RetFit: A Novel Deep Learning Biomarker Based on Cardiorespiratory Fitness Derived From the Retina
Authors
Affiliations (1)
Affiliations (1)
- University of Lausanne
Abstract
Cardiorespiratory fitness (CRF) is a powerful predictor of cardiovascular events and overall mortality, often surpassing traditional risk factors in prognostic value. However, its clinical use remains limited because current assessments rely on specialized equipment, trained personnel, and lengthy procedures that are often impractical for broad or routine application, especially in at-risk populations. Because CRF is closely tied to vascular health, surrogate measures that capture vascular features may offer a practical alternative for its estimation. Retinal Color Fundus Images (CFIs) provide a non-invasive window into systemic vascular health and have already demonstrated their utility in predicting cardiovascular risk factors and diseases, yet CFIs have yet to be explored for their potential to predict CRF. In this study, we develop RetFit, a novel CRF estimator derived from CFIs by leveraging state-of-the-art vision transformers.

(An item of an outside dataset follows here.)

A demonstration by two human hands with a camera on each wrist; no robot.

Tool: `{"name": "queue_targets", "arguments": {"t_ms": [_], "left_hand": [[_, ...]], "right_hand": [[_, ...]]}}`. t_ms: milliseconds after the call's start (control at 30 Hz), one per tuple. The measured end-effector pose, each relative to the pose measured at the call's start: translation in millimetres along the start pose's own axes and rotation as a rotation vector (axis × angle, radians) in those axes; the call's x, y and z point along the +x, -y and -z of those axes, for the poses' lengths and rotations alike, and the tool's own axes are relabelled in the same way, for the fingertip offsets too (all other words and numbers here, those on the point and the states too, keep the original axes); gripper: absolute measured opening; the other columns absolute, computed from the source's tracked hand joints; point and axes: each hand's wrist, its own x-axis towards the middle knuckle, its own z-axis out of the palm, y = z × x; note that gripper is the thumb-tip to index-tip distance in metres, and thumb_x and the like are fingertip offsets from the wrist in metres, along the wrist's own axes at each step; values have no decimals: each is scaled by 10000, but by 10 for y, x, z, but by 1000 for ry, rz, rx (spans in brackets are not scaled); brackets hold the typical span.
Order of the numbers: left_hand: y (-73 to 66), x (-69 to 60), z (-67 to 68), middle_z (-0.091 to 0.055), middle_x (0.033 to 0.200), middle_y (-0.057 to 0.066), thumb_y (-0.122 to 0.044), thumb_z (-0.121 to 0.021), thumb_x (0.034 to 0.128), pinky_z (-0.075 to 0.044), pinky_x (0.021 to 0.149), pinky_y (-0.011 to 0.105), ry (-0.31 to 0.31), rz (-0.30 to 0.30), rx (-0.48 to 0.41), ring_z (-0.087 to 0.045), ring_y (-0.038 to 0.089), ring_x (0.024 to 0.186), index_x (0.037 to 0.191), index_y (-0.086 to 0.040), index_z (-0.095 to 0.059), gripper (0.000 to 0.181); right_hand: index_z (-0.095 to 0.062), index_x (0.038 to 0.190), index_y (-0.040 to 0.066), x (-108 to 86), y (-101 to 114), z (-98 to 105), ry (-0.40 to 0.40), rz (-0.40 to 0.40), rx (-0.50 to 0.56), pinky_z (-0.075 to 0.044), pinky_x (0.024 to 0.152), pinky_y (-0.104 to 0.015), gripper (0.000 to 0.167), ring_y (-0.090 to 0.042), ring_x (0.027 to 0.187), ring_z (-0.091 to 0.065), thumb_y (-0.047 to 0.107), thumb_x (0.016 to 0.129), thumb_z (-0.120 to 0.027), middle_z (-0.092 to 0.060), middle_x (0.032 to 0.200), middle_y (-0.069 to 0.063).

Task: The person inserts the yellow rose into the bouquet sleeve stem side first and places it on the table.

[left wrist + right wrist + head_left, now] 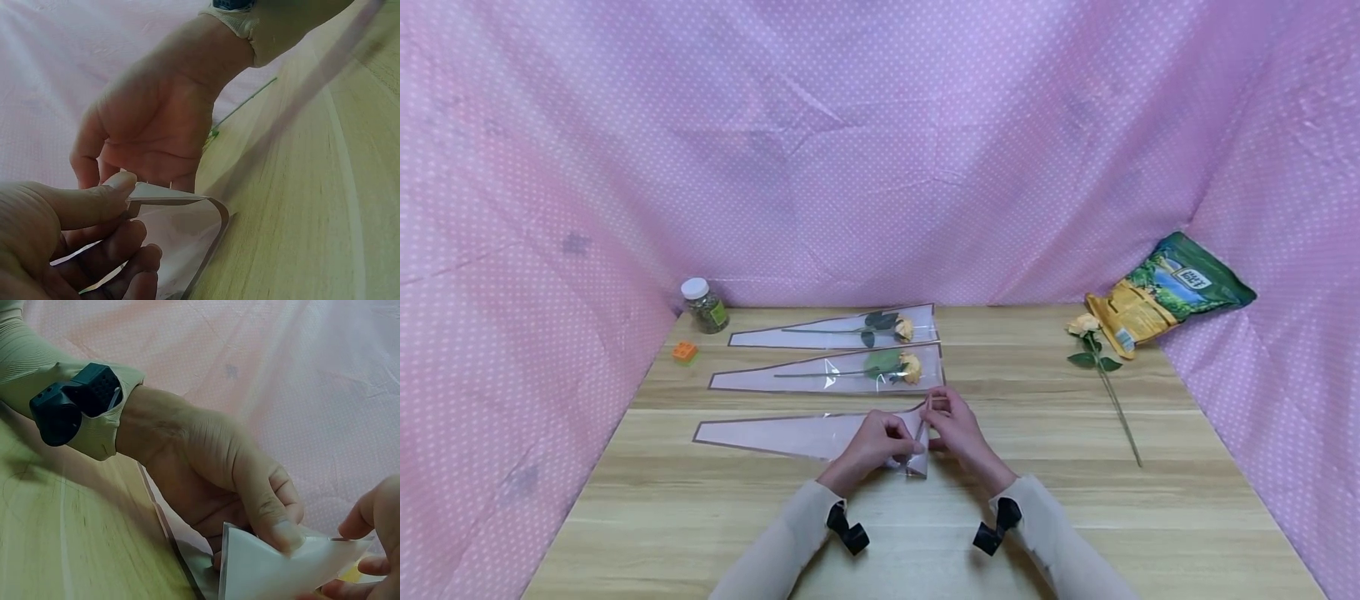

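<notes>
Flower sleeve (775, 435), with a dark border, lies just below the centre of the frame, its narrow end pointing left. We see no flower in it. Its wide end is raised off the bench (1037, 533), between the hands.

Left hand (874, 442): we note thumb and fingers pinching the edge at that wide end; the left wrist view shows the thumb on top. Right hand (958, 429): fingers bent, thumb and fingertips gripping the far corner of the same end. Both hands are narrow, close together.

Just above it in the frame we record the middle sleeve (737, 382) and, higher, the far sleeve (760, 339), each flat and holding one pale yellow rose, heads to the right.

At right we log a loose rose (1094, 348), its bloom beside a green and yellow bag (1172, 292) that leans on the pink dotted cloth (880, 183). Upper left: a white-capped jar (707, 308), and below it a small orange block (684, 351).
</notes>
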Motion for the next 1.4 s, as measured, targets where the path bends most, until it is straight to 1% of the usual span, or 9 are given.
{"name": "queue_targets", "arguments": {"t_ms": [200,367,500,600,800,933,1033,1233,1400], "left_hand": [[-8,3,-3,-606,639,-63,-87,-795,821,-454,580,232,-10,13,-1,-553,105,613,818,114,-674,234],[-12,-3,-1,-602,635,-63,-87,-793,823,-450,577,234,-16,4,-6,-552,108,609,816,120,-669,241],[-7,-3,-12,-596,640,-69,-78,-794,817,-447,575,217,-17,-6,15,-543,87,618,799,109,-675,223],[-19,-10,-23,-592,658,-65,-89,-798,816,-448,583,208,-16,-4,41,-537,84,638,790,86,-687,208],[-32,-9,-28,-600,679,-51,-102,-806,812,-433,603,213,-16,1,68,-530,103,678,779,67,-694,206],[-40,-15,-32,-620,701,-48,-129,-810,817,-438,624,231,-16,12,85,-537,119,696,773,27,-712,189],[-48,-19,-31,-621,709,-49,-147,-812,818,-439,634,237,-17,23,90,-538,123,702,773,8,-717,187],[-42,-14,-21,-603,706,-54,-154,-808,820,-415,589,229,-26,47,55,-515,124,685,796,22,-715,200],[-11,6,-11,-583,665,-62,-135,-792,834,-404,562,229,-34,37,7,-512,117,658,817,89,-690,246]], "right_hand": [[-470,1342,20,0,-32,34,-5,9,47,-605,681,-346,394,-192,938,-633,72,958,-543,-582,1247,-257],[-465,1349,22,-11,-20,43,-18,10,65,-610,700,-357,405,-173,940,-631,71,954,-539,-580,1263,-247],[-455,1370,45,-8,12,30,-18,5,30,-617,725,-384,439,-228,1017,-647,100,951,-577,-583,1289,-252],[-461,1361,57,11,23,14,-22,7,-22,-616,701,-375,447,-275,1075,-631,105,937,-593,-582,1282,-241],[-472,1340,47,19,33,2,-36,28,-76,-608,638,-369,446,-276,1037,-625,84,907,-574,-592,1238,-235],[-461,1349,25,16,26,13,-41,38,-84,-606,633,-370,464,-263,993,-636,65,894,-545,-610,1215,-259],[-454,1358,30,27,18,24,-40,29,-79,-608,652,-365,464,-255,986,-651,68,902,-535,-630,1221,-264],[-442,1373,19,46,-8,64,-26,26,-27,-613,686,-382,475,-235,986,-649,40,904,-517,-629,1242,-293],[-434,1378,11,46,-11,108,-14,17,20,-601,688,-355,445,-196,960,-633,47,940,-500,-615,1262,-299]]}}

RetFit enables a non-invasive, easy-to-acquire CRF proxy, addressing some of the limitations inherent to standard CRF measures and linking retinal imaging to the cardiovascular system. We evaluated RetFits clinical relevance by analyzing its associations with cardiovascular risk factors, disease outcomes, and exploring its genetic architecture, benchmarking it against a submaximal-exercise-test CRF (SETCRF) estimate. We find that RetFit is prognostic of both cardiovascular events (hazard ratios as low as 0.878, 95%CI 0.856 to 0.901, p<0.001) and overall mortality (hazard ratios as low as 0.780, 95%CI 0.754 to 0.801, p<0.001) and significantly associates with the majority of disease states and risk factors explored within our analysis. Although RetFit and SETCRF shared a moderate phenotypic correlation with each other (r=0.45), their significant genetic associations were disjoint. Interpretability analyses revealed that RetFits predictions are driven by the retinal vasculature, with the number of arterial bifurcations showing the strongest association with RetFit ({beta}=0.287, 95%CI 0.263 to 0.311, p<0.001). These findings highlight the potential of retinal imaging as a scalable, cost-effective, and accessible alternative for CRF estimation, supporting its use in large-scale screening and risk stratification in both clinical and public health contexts.